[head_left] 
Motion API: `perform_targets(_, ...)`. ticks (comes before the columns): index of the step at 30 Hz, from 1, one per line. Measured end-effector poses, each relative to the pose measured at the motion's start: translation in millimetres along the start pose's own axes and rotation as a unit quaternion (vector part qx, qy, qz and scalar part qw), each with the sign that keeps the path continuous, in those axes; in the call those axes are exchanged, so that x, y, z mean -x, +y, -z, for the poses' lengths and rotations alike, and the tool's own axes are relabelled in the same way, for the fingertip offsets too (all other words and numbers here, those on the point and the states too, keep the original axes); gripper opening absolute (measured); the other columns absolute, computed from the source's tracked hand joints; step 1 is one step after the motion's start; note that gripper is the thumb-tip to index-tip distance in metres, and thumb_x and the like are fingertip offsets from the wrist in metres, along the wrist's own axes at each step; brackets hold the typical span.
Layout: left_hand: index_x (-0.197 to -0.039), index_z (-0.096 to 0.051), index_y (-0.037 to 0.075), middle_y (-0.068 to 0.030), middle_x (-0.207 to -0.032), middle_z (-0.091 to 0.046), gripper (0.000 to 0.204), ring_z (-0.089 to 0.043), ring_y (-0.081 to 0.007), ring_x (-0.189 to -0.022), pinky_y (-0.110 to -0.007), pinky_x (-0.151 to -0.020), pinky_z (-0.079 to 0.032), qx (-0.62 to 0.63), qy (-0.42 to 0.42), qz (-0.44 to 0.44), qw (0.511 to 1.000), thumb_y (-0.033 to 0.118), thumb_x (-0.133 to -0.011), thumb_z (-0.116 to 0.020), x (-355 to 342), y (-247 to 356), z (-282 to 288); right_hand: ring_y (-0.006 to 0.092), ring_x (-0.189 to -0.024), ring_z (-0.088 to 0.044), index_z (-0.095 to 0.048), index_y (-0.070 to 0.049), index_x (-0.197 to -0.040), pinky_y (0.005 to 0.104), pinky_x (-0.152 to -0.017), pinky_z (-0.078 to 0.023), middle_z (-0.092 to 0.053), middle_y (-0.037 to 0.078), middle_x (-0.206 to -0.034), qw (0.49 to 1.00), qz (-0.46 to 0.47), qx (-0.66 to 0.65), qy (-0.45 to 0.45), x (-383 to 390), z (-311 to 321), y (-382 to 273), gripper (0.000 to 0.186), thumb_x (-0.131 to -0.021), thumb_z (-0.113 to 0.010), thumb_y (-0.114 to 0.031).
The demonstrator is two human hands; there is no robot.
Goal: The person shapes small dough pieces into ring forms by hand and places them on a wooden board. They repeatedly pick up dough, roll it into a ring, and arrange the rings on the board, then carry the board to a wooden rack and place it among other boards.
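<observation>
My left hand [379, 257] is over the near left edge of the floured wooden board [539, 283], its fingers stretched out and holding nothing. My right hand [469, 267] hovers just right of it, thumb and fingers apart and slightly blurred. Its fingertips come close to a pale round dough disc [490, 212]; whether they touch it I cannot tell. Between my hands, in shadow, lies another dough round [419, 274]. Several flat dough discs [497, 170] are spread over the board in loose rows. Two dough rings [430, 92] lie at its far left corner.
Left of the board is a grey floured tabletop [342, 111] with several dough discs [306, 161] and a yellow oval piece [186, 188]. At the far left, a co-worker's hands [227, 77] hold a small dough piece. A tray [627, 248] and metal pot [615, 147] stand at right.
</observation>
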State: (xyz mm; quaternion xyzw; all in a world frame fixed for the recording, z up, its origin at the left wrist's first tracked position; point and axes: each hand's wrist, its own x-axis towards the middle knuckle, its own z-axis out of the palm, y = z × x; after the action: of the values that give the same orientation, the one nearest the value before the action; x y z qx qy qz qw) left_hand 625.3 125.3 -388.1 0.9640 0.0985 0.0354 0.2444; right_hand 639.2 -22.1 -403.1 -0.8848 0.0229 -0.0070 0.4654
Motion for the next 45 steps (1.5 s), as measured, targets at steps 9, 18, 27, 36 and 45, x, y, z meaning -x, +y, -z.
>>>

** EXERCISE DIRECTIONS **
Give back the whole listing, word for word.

** EXERCISE RESPONSE **
[head_left] 
Motion API: `perform_targets(_, ...)`. ticks (comes before the columns): index of the step at 30 Hz, from 1, one per line. Measured end-effector poses, each relative to the pose measured at the motion's start: translation in millimetres along the start pose's own axes and rotation as a unit quaternion (vector part qx, qy, qz and scalar part qw), each with the sign that keeps the path continuous, in those axes; in the call those axes are exchanged, so that x, y, z mean -x, +y, -z, for the poses' lengths and rotations alike, and the tool's own axes are relabelled in the same way, for the fingertip offsets too (all other words and numbers here, those on the point and the states too, keep the original axes); gripper opening absolute (measured); the other columns absolute, computed from the source's tracked hand joints; step 1 is one step after the motion's start; note that gripper is the thumb-tip to index-tip distance in metres, and thumb_x and the like are fingertip offsets from the wrist in metres, along the wrist's own axes at each step; brackets hold the typical span.
Layout: left_hand: index_x (-0.197 to -0.039), index_z (-0.096 to 0.051), index_y (-0.037 to 0.075), middle_y (-0.068 to 0.030), middle_x (-0.207 to -0.032), middle_z (-0.091 to 0.046), gripper (0.000 to 0.204), ring_z (-0.089 to 0.043), ring_y (-0.081 to 0.007), ring_x (-0.189 to -0.022), pinky_y (-0.110 to -0.007), pinky_x (-0.151 to -0.020), pinky_z (-0.079 to 0.032), qx (-0.62 to 0.63), qy (-0.42 to 0.42), qz (-0.44 to 0.44), qw (0.511 to 1.000), thumb_y (-0.033 to 0.118), thumb_x (-0.133 to -0.011), thumb_z (-0.116 to 0.020), x (-355 to 342), y (-247 to 356), z (-282 to 288); right_hand: ring_y (-0.006 to 0.092), ring_x (-0.189 to -0.024), ring_z (-0.088 to 0.044), index_z (-0.095 to 0.048), index_y (-0.070 to 0.049), index_x (-0.197 to -0.040), pinky_y (0.005 to 0.104), pinky_x (-0.152 to -0.017), pinky_z (-0.078 to 0.023), middle_z (-0.092 to 0.053), middle_y (-0.037 to 0.078), middle_x (-0.206 to -0.034), qw (0.49 to 1.00), qz (-0.46 to 0.47), qx (-0.66 to 0.65), qy (-0.45 to 0.45), x (-383 to 390), z (-311 to 321), y (-382 to 273), gripper (0.000 to 0.186), thumb_x (-0.131 to -0.021), thumb_z (-0.113 to 0.010), thumb_y (-0.114 to 0.031).
The demonstrator is two human hands; there is no robot.
Goal: The person shapes small dough pieces into ring forms by hand and places them on a wooden board. They repeatedly pick up dough, roll it into a ring, and arrange the rings on the board, then carry the board to a wooden rack and place it among other boards.
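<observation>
My left hand [379, 257] is over the near left edge of the floured wooden board [539, 283], its fingers stretched out and holding nothing. My right hand [469, 267] hovers just right of it, thumb and fingers apart and slightly blurred. Its fingertips come close to a pale round dough disc [490, 212]; whether they touch it I cannot tell. Between my hands, in shadow, lies another dough round [419, 274]. Several flat dough discs [497, 170] are spread over the board in loose rows. Two dough rings [430, 92] lie at its far left corner.
Left of the board is a grey floured tabletop [342, 111] with several dough discs [306, 161] and a yellow oval piece [186, 188]. At the far left, a co-worker's hands [227, 77] hold a small dough piece. A tray [627, 248] and metal pot [615, 147] stand at right.
</observation>
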State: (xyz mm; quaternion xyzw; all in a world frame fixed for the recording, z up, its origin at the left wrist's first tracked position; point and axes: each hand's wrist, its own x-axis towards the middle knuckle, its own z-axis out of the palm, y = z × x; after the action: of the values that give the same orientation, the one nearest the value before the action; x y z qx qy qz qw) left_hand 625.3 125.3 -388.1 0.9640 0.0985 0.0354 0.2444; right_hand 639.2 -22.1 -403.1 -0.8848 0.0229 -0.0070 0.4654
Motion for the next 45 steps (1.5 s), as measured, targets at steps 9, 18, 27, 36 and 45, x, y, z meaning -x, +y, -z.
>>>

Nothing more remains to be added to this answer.